Portion of the ira dump:
Pass 0 for finding pseudo/allocno costs
r120 costs: BASE_REGS:0 GENERAL_REGS:0 FLOAT_REGS:0 VSX_REGS:2000000
NON_SPECIAL_REGS:16000 LINK_REGS:4000 CTR_REGS:4000 LINK_OR_CTR_REGS:4000
SPECIAL_REGS:4000 SPEC_OR_GEN_REGS:4000 NON_FLOAT_REGS:2000000 ALL_REGS:2000000
MEM:8000
Pass 1 for finding pseudo/allocno costs
r122: preferred ALL_REGS, alternative NO_REGS, allocno ALL_REGS
r121: preferred ALL_REGS, alternative NO_REGS, allocno ALL_REGS
r120: preferred SPEC_OR_GEN_REGS, alternative NO_REGS, allocno
SPEC_OR_GEN_REGS
r119: preferred ALL_REGS, alternative NO_REGS, allocno ALL_REGS
r118: preferred ALL_REGS, alternative NO_REGS, allocno ALL_REGS
r117: preferred ALL_REGS, alternative NO_REGS, allocno ALL_REGS
r116: preferred ALL_REGS, alternative NO_REGS, allocno ALL_REGS
r115: preferred ALL_REGS, alternative NO_REGS, allocno ALL_REGS
r114: preferred ALL_REGS, alternative NO_REGS, allocno ALL_REGS
r120 costs: VSX_REGS:2000000 NON_SPECIAL_REGS:16000 LINK_REGS:4000
CTR_REGS:4000 LINK_OR_CTR_REGS:4000 SPECIAL_REGS:4000 SPEC_OR_GEN_REGS:4000
NON_FLOAT_REGS:2000000 ALL_REGS:2000000 MEM:8000
Building IRA IR
starting the processing of deferred insns
ending the processing of deferred insns
df_analyze called
init_insns for 120: (insn_list:REG_DEP_TRUE 8 (nil))

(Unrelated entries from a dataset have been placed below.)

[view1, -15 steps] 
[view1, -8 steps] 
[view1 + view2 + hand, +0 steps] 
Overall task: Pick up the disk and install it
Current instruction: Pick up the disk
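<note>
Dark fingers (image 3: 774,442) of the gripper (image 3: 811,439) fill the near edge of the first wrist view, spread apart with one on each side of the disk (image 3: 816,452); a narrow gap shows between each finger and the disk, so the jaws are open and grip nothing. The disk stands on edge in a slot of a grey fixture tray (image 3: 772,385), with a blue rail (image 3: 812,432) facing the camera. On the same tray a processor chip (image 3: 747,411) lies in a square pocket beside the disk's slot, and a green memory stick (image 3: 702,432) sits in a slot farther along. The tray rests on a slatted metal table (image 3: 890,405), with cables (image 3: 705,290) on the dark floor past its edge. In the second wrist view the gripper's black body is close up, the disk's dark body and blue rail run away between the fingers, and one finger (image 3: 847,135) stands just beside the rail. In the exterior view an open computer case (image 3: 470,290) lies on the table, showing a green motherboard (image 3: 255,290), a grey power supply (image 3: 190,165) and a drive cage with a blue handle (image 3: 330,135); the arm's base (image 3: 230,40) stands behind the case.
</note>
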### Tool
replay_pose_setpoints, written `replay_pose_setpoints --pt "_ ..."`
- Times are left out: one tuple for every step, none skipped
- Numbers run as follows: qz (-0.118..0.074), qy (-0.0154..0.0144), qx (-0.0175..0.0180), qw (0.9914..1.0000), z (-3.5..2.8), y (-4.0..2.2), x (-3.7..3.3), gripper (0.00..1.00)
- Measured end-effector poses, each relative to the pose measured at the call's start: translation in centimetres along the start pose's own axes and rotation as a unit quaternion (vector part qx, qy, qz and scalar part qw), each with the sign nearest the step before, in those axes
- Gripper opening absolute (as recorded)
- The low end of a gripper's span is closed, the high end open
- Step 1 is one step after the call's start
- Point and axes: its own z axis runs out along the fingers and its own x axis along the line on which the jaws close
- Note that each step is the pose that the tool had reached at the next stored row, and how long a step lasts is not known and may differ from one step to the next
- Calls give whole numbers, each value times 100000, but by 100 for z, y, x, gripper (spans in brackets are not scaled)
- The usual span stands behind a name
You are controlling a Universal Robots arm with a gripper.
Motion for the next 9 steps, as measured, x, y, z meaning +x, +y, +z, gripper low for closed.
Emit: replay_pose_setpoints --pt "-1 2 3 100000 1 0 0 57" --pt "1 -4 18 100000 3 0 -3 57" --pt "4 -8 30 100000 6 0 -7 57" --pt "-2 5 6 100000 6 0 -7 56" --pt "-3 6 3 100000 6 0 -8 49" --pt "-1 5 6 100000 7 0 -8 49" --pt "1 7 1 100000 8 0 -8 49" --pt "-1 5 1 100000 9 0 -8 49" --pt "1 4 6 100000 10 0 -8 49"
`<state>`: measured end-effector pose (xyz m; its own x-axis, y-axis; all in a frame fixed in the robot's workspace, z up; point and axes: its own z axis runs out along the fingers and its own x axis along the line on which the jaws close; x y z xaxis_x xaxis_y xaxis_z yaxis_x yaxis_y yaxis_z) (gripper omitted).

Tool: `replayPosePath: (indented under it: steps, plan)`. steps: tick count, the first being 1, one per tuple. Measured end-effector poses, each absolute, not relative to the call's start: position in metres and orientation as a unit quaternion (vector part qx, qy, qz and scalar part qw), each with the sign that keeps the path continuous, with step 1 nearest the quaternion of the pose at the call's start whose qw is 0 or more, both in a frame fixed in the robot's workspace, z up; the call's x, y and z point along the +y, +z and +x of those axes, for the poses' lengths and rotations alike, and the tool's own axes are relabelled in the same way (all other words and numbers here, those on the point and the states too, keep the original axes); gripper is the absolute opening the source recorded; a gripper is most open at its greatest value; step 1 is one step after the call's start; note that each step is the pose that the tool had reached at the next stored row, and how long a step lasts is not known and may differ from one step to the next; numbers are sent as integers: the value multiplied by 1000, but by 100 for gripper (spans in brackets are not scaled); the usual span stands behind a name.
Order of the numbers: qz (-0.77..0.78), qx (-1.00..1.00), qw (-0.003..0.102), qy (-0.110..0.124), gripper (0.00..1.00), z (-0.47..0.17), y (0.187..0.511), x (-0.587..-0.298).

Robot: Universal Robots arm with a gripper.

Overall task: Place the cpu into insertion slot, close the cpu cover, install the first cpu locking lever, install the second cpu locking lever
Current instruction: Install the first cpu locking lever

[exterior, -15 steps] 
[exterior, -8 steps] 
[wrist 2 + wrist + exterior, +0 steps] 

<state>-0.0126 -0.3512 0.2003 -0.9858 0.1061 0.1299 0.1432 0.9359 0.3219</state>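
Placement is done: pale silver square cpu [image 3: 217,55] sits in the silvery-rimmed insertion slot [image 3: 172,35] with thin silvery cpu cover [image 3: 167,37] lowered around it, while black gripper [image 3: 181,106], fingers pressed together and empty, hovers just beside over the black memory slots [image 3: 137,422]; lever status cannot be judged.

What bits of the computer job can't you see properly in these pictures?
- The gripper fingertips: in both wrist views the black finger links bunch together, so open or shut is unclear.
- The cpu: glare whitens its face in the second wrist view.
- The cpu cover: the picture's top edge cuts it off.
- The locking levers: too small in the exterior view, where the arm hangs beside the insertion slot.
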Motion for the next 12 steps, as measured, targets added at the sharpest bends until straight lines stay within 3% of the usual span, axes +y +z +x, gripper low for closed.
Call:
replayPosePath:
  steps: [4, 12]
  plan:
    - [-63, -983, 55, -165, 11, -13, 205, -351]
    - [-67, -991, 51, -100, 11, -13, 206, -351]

Pass 1 for finding pseudo/allocno costs
r120: preferred NO_REGS, alternative NO_REGS, allocno NO_REGS
a0 (r120,l0) best NO_REGS, allocno NO_REGS
a0(r120,l0) costs: FLOAT_REGS:16000,16000 VSX_REGS:2000000,2000000
NON_SPECIAL_REGS:16000,16000 SPEC_OR_GEN_REGS:4000,4000
NON_FLOAT_REGS:2000000,2000000 ALL_REGS:2000000,2000000 MEM:0,0
...
**** Allocnos coloring:
Loop 0 (parent -1, header bb0, depth 0)
bbs: 2
all: 0r120
modified regnos: 120
border:
Pressure: NON_FLOAT_REGS=2
Hard reg set forest:
0:( 0 3-12 14-63 65 66 68-72 74 75 77-108)@0
Spill a0(r120,l0)
Disposition:
0:r120 l0 mem
Things start to go wrong during the first pass of find_costs_and_classes, while
walking the list of cost_classes to find the best. If two classes have the same
cost (such as GENERAL_REGS and FLOAT_REGS in this example) the following portion
of code grabs a union of them.
else if (i_costs[k] == best_cost)
best = ira_reg_class_subunion[best][rclass];
In this case that class is NON_SPECIAL_REGS, which has a cost greater than both
due to the fact that move cost for GPR<->FPR needs to go through memory, and
may_move_[in|out]_cost use maximal cost when computing cost such as
NON_SPECIAL<->[GENERAL|FLOAT]. Picking NON_SPECIAL for the best class during
the first iteration then affects subsequent iterations until it's decided that
memory is best.
The following change fixes the problem by not updating the best_cost if the
union has a greater cost. Is this the correct approach or is there more to it
than this?
===================================================================
--- gcc/ira-costs.c (revision 173392)
+++ gcc/ira-costs.c (working copy)
@@ -1697,7 +1697,14 @@ find_costs_and_classes (FILE *dump_file)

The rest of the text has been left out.